Summary
In a velvet-draped Manhattan mansion that drips with champagne vapors and the sour perfume of inherited money, Eloise Jackson pirouettes across mosaic floors as though spinning on a spindle of gold thread. Her guardian, the granite-faced Judge Stafford, has turned indulgence into an art form, signing banknotes the way card-sharps flip aces. Across town, Harvey Greyson—ink under fingernails, pockets as hollow as chapel bells—pecks at a Remington, dreaming of sentences that might outshout the landlord’s fist. Their trajectories intersect at a Saturnalia so opulent it could bankrupt Versailles: confetti of burnt $50 bills drifts through the air while a jazz trio plays a funeral march for fiscal sanity.

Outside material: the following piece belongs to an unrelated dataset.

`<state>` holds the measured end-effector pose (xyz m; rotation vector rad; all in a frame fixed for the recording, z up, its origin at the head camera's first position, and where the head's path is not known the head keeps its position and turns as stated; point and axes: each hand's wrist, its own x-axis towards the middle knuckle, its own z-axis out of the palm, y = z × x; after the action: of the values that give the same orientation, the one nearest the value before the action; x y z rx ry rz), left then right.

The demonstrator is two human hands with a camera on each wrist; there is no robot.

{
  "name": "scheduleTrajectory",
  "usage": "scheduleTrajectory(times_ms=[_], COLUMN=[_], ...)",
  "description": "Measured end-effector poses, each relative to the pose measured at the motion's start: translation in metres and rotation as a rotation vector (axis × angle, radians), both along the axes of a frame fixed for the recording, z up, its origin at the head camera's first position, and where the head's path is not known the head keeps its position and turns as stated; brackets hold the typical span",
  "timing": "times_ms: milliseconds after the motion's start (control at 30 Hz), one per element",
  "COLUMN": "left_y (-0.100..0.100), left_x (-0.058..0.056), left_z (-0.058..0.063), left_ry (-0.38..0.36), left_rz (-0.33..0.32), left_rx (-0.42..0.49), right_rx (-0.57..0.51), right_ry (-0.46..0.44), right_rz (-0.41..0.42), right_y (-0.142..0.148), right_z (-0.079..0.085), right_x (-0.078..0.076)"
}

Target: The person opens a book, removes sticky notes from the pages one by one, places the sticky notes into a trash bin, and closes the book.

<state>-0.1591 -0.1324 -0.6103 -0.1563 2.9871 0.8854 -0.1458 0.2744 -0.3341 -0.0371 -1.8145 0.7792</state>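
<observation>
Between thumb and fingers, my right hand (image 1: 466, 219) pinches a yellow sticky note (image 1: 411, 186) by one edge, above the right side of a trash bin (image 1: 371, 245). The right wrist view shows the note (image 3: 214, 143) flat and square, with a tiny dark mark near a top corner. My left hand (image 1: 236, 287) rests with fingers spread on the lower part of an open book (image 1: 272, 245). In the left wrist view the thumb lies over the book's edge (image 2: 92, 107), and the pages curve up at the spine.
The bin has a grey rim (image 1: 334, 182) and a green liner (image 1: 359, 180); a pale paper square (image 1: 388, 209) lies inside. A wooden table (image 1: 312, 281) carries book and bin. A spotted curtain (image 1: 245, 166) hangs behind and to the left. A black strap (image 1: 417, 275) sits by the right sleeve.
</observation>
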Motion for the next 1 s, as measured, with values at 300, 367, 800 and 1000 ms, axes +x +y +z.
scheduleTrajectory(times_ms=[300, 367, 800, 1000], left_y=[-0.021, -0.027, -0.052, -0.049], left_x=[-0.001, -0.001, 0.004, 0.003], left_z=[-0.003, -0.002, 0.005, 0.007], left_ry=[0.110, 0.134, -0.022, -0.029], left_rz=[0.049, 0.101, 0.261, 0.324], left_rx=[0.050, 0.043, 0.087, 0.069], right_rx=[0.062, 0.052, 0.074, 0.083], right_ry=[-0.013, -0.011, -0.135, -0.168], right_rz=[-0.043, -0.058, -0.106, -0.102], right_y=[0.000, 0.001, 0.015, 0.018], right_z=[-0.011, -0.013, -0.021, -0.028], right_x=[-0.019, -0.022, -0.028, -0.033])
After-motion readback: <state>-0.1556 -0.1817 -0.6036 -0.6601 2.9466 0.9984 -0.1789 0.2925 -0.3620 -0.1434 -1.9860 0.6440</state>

One look, and the heiress and the pauper lock eyes like opposing magnets suddenly flipped. The judge, sniffing fortune-hunting a mile away, pulls the rug: he feigns insolvency, vaporizing Eloise’s circle of couture vultures. Only Harvey lingers, offering his unfinished novels—reams of hope—as collateral for debts that smell of cigar ash and old verdicts. Through moonlit pawnshops, through newsrooms where the coffee is bitterer than rejection, he hocks syllables for dollars, proving love can be a 9-to-5 shift. When Stafford sees the boy’s manuscripts smudged with sweat and sleeplessness, the scales of cynicism drop; the judge mails the pages to a publisher with the solemnity of a priest dispatching souls to heaven. Eloise, meanwhile, learns the arithmetic of restraint: she clips coupons, darns stockings, and discovers that joy can be a nickel cup of cocoa shared on a tenement stoop. The film ends not with a kiss but with the hush of two typewriter bells chiming in duet—an engagement sealed not by diamonds but by words that finally pay rent.
Synopsis
Eloise Jackson, the ward of her wealthy uncle, Judge Stafford, spends thousands of dollars on extravagant parties for her friends. Harvey Greyson is a young and penniless writer struggling for recognition. When they meet at a party and fall in love, the judge, certain that Harvey is only enamored of Eloise's fortune, announces that he is bankrupt. Of all her friends, only Harvey sticks by her, offering his manuscripts to the deputy sheriff as security on the family's debts. Through his repeated efforts to secure money and employment for Eloise, Harvey convinces Judge Stafford that his love for the girl is true, and Eloise learns to curb her lavish spending. The judge sends Harvey's works to a publisher, and Harvey and Eloise become engaged.